+++ GIVEN INFORMATION +++

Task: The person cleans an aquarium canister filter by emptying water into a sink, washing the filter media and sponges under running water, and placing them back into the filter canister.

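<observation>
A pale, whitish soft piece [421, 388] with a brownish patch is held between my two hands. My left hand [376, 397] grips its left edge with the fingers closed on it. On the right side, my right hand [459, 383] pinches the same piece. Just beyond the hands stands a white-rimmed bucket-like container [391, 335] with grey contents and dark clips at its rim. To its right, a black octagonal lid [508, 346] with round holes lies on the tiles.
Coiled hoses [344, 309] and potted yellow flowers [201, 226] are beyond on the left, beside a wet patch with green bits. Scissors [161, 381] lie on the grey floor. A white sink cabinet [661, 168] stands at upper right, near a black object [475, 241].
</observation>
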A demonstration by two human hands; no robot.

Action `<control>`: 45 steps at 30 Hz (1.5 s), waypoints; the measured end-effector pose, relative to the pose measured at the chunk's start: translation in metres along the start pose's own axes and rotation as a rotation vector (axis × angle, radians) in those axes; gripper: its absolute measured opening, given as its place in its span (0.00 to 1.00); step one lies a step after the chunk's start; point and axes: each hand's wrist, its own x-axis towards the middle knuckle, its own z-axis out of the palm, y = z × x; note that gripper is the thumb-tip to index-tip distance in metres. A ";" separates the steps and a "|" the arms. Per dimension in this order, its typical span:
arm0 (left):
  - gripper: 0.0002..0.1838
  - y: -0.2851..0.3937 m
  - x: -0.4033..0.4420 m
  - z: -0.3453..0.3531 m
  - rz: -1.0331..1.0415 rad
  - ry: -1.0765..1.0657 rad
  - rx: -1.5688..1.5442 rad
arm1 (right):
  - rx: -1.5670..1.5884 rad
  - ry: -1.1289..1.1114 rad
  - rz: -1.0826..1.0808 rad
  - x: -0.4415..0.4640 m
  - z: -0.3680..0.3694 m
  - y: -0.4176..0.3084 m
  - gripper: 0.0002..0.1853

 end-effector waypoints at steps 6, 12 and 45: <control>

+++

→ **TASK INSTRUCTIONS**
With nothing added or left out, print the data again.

→ **THE COMPLETED TASK**
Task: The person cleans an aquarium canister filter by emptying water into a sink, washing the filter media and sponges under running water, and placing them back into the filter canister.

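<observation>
A pale, whitish soft piece [421, 388] with a brownish patch is held between my two hands. My left hand [376, 397] grips its left edge with the fingers closed on it. On the right side, my right hand [459, 383] pinches the same piece. Just beyond the hands stands a white-rimmed bucket-like container [391, 335] with grey contents and dark clips at its rim. To its right, a black octagonal lid [508, 346] with round holes lies on the tiles.
Coiled hoses [344, 309] and potted yellow flowers [201, 226] are beyond on the left, beside a wet patch with green bits. Scissors [161, 381] lie on the grey floor. A white sink cabinet [661, 168] stands at upper right, near a black object [475, 241].
</observation>
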A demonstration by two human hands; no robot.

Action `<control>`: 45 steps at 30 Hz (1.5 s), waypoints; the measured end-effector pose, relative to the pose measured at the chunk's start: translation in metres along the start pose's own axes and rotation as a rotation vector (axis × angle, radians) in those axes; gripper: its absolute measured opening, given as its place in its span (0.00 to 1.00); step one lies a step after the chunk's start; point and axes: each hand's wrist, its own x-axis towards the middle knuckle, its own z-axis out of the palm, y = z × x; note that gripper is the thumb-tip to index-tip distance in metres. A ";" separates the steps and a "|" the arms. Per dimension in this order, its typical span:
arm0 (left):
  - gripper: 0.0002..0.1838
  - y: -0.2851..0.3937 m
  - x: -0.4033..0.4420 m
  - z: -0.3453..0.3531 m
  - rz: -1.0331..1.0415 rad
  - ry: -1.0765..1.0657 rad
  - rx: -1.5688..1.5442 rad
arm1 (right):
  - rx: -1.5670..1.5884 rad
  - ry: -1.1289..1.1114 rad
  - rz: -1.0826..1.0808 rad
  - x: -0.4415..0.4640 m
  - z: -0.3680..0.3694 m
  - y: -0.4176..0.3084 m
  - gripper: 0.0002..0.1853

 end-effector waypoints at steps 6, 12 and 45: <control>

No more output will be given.